Futures on the Standard & Poor’s 500 Index were little changed today, erasing a loss of as much as 0.4 percent. In New York, the index climbed 1.9 percent yesterday, as ECB officials unanimously lowered benchmark interest rate by 25 basis points to 1.25 percent.
“The ECB cut interest rates and the doves are increasing in the U.S. Federal Reserve Board,” said Juichi Wako, a senior strategist at Tokyo-based Nomura Holdings Inc. “Expectations that monetary policies in Europe and the U.S. will be further relaxed would boost stock markets. We still don’t know Greece will accept Europe’s bailout plan so we need to determine this point.”
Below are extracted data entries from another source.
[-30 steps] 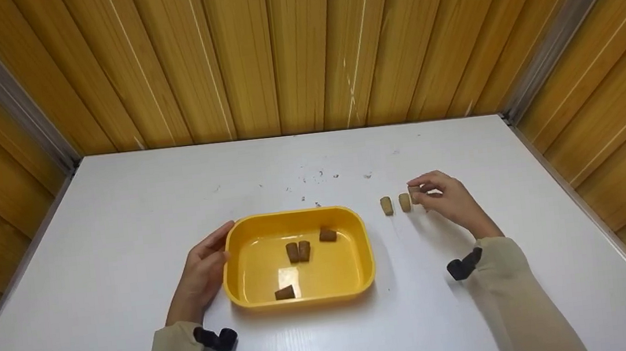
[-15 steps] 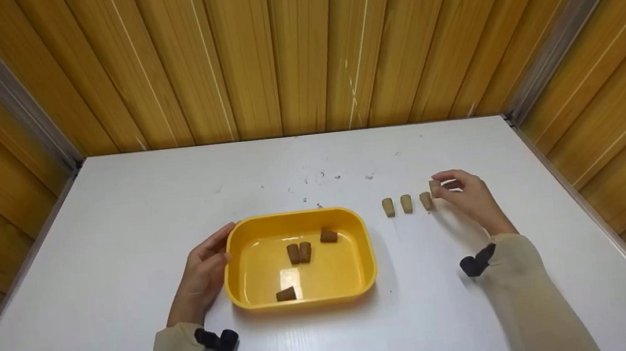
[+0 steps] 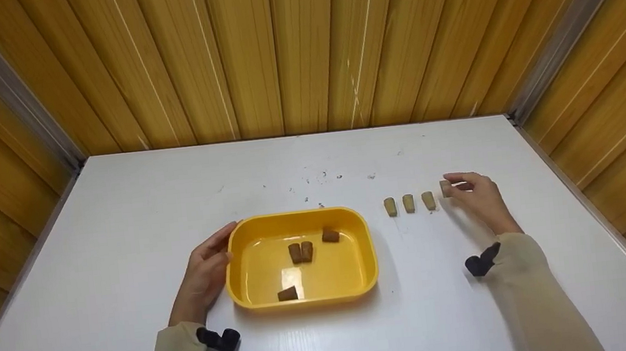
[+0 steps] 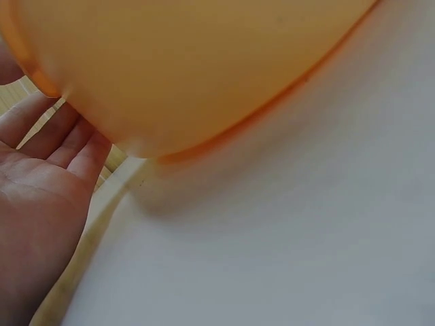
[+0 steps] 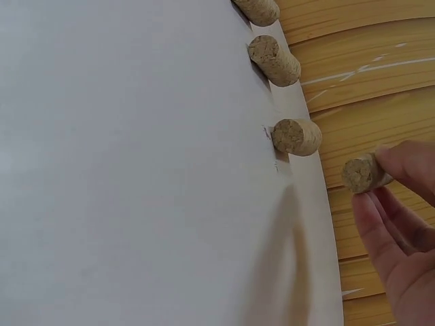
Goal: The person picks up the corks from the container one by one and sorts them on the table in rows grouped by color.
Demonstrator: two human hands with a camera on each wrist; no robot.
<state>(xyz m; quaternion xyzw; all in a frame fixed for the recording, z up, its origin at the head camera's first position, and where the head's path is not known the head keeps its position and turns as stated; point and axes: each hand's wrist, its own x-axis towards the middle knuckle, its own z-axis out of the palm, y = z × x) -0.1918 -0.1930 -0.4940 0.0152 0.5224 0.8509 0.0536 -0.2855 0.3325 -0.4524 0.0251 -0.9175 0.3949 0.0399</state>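
Observation:
My right hand (image 3: 479,198) pinches a tapered cork stopper (image 5: 360,174) between thumb and fingers, at the right end of a row. Its narrow end points toward the camera in the right wrist view. Three more stoppers lie side by side on the table: a left one (image 3: 390,207), a middle one (image 3: 408,203) and a right one (image 3: 428,200). My left hand (image 3: 201,274) rests against the left side of a yellow tray (image 3: 305,302), thumb at the rim, fairly straight fingers along the outside wall (image 4: 81,136). Several darker brown stoppers (image 3: 301,252) lie inside the tray.
Dark crumbs (image 3: 322,177) are scattered on the white table (image 3: 136,211) behind the tray. Wood-patterned walls (image 3: 300,49) enclose the table at the back and both sides. Black wrist-worn devices (image 3: 480,262) sit at both sleeve cuffs.
My right hand has moved right with a cork stopper in its pinch. The third stopper in the row now shows uncovered beside the other two. My left hand and the tray have stayed put.

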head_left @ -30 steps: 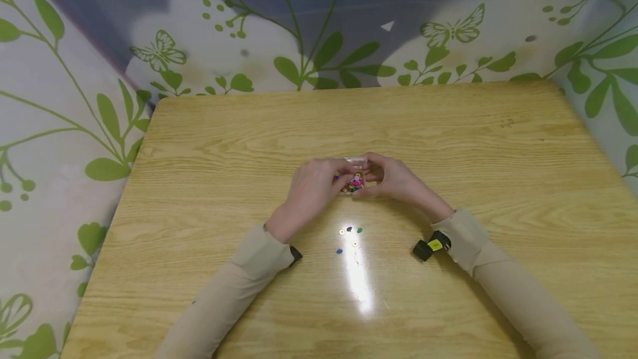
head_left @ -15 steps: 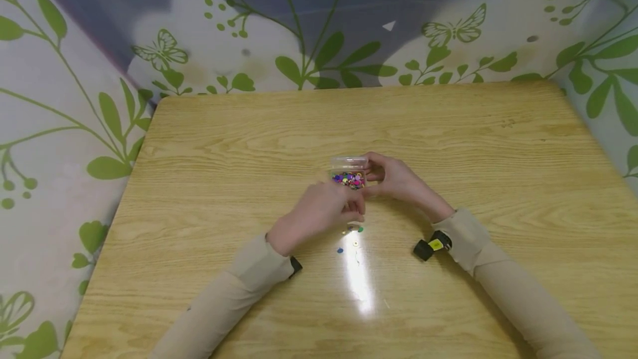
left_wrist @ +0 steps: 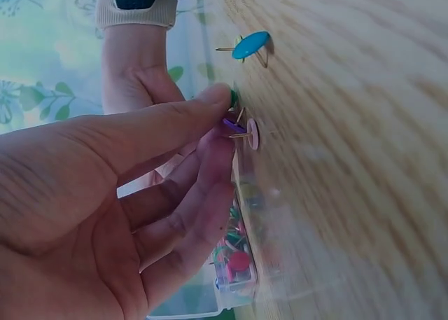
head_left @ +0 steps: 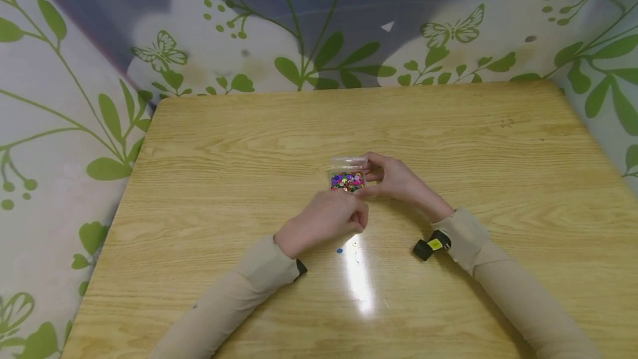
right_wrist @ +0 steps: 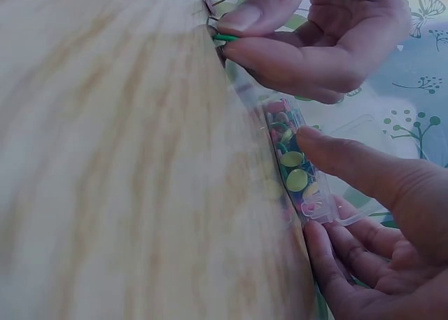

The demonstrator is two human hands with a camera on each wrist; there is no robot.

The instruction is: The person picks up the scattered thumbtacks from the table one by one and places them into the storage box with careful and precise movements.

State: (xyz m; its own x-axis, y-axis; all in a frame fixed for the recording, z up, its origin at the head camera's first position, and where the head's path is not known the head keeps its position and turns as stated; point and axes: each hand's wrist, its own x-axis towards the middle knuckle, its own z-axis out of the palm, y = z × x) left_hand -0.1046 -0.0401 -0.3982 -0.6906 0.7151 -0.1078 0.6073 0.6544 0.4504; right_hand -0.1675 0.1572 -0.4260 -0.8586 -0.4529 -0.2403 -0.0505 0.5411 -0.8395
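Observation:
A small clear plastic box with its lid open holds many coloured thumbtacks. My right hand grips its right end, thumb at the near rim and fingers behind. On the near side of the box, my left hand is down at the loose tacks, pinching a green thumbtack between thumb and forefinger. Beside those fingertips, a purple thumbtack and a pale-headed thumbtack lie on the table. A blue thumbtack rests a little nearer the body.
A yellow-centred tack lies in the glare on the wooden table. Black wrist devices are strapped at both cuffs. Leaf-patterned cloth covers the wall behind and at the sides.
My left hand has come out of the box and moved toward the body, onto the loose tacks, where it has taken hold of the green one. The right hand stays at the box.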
Financial stocks were the biggest contributors to the MSCI Asia Pacific Index’s advance today after Greek Finance Minister Evangelos Venizelos said the nation won’t hold a referendum.
HSBC climbed 3.2 percent to HK$67.60 in Hong Kong. Standard Chartered Plc, the U.K.’s second-largest lender by market value, gained 2.8 percent to HK$177.70.
Construction machinery makers and other industrial companies advanced after a report showed factory orders in the U.S. unexpectedly increased in September.
Komatsu surged 6.9 percent to 1,970 yen. Hitachi Construction Machinery Co., a maker of bulldozers and crawler cranes, climbed 5.6 percent to 1,537 yen. Fanuc Corp., which makes industrial robots, rose 4.3 percent to 12,880 yen.
Gauges of raw material producers and energy companies led the advance among the 10 industry groups in the Asian benchmark index after a gauge of six metals including copper and aluminum rose for a second day in London yesterday. Crude oil for December delivery gained 1.7 percent in New York.
China Fuel Prices
BHP Billiton Ltd., the world’s biggest mining company, advanced 3.9 percent to A$37.95 in Sydney. Glencore International Plc, the world’s largest commodities trader, rose 2.7 percent to HK$54.30 in Hong Kong. Jiangxi Copper Co., China’s No. 1 producer of the metal, increased 5.1 percent to HK$19.44.
China’s energy companies rallied in Hong Kong after the China Securities Journal reported the mainland government, which controls fuel prices, would allow oil refiners to independently make “appropriate” price changes.
Sinopec, as the oil refiner is known, surged 8.3 percent to HK$7.92. PetroChina Co., the nation’s biggest energy company, advanced 3.9 percent to HK$10.04.
“Oil companies will for the first time be allowed to adjust prices by themselves, which could certainly help them cut refining losses,” said Neil Beveridge, a Hong Kong-based analyst at Sanford C. Bernstein & Co. “The new mechanism is a step forward from the old one, providing more certainty and transparency to the market and oil companies.”
The MSCI Asia Pacific Index declined 15 percent this year through yesterday, compared with a 0.3 percent gain by the S&P 500 and a 12 percent loss by the Stoxx Europe 600 Index. Stocks in the Asian benchmark were valued at 12.5 times estimated earnings on average, compared with 12.7 times for the S&P 500 and 10.4 times for the Stoxx 600.
Asian stocks have fallen this week as companies from Panasonic Corp. to Sony Corp. predicted losses. Of the 430 companies in the regional benchmark index that reported results since Oct. 11, 205 missed analysts’ estimates, while 150 exceeded expectations, according to data compiled by Bloomberg.
Sony, Japan’s biggest exporter of consumer electronics, tumbled 7.9 percent to 1,400 yen, the most since March 15. The company predicted a full-year loss of 90 billion yen ($1.2 billion) because of a strong yen, waning television sales and flooding in Thailand.
“The fundamental issue is not external factors, but rather the need to create products and a business model that can differentiate Sony from the competition,” Yoshiharu Izumi, an analyst with JPMorgan Chase & Co. said in a report. He cut the company’s rating to “neutral” from “overweight.”